# Instructions to follow
In the listing below, find the line with "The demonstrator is" and copy every line from there up to and including the line with "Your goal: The", exactly and without pictures.

Input records below:

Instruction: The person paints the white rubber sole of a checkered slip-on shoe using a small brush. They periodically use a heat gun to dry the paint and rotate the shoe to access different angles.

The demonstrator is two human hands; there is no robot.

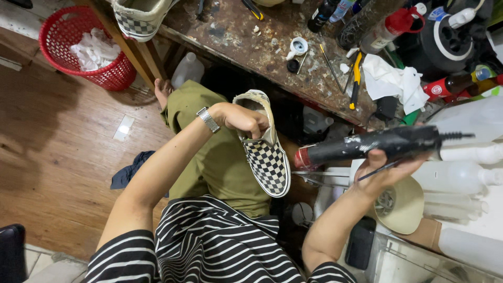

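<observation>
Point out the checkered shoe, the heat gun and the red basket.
checkered shoe [268,165], head view, on its checkered upper.
heat gun [377,144], head view, on the middle of its black barrel.
red basket [110,77], head view, on its mesh wall.

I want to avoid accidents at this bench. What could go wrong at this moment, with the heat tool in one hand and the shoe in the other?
1. The nozzle of the black heat gun in the right hand points toward the checkered shoe; the left hand grips the shoe's opening, so its fingers might get hot.
2. Plastic bottles lie close beside the gun and could perhaps soften.
3. The shoe rests on the knee, so it may slip.
</observation>
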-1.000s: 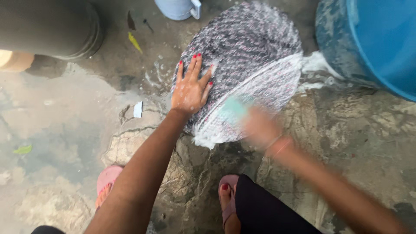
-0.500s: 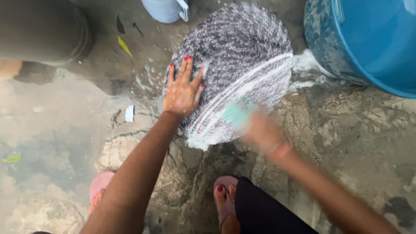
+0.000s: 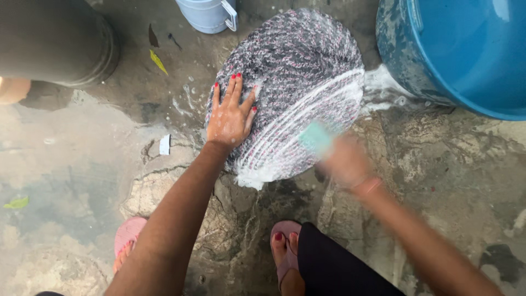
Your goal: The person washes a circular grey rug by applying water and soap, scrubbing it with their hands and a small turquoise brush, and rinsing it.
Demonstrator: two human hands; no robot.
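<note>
A round woven mat (image 3: 298, 60), grey with pink flecks, lies wet on the concrete ground, its near half white with soap foam. My left hand (image 3: 230, 115) presses flat on the mat's left side with fingers spread. My right hand (image 3: 342, 161), blurred by motion, grips a pale green brush (image 3: 316, 138) against the mat's near right edge.
A big blue tub (image 3: 466, 49) stands at the top right, touching the mat's foam. A light blue jug (image 3: 208, 13) sits at the top, a dark drum (image 3: 55, 41) at the top left. My feet in pink sandals (image 3: 287, 246) stand below. The ground is cracked and wet.
My right hand with the brush has shifted a little to the right along the mat's near edge. The left hand stays pressed in place.
</note>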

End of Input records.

# Result of the task
The demonstrator is two human hands; there is no robot.


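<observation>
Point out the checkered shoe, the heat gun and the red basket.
checkered shoe [268,165], head view, on its checkered upper.
heat gun [377,144], head view, on the middle of its black barrel.
red basket [110,77], head view, on its mesh wall.

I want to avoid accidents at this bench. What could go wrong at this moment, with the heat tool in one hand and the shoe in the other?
1. The nozzle of the black heat gun in the right hand points toward the checkered shoe; the left hand grips the shoe's opening, so its fingers might get hot.
2. Plastic bottles lie close beside the gun and could perhaps soften.
3. The shoe rests on the knee, so it may slip.
</observation>
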-1.000s: 
-0.500s: 
+0.000s: 
Your goal: The person washes a circular grey rug by applying water and soap, scrubbing it with their hands and a small turquoise brush, and rinsing it.

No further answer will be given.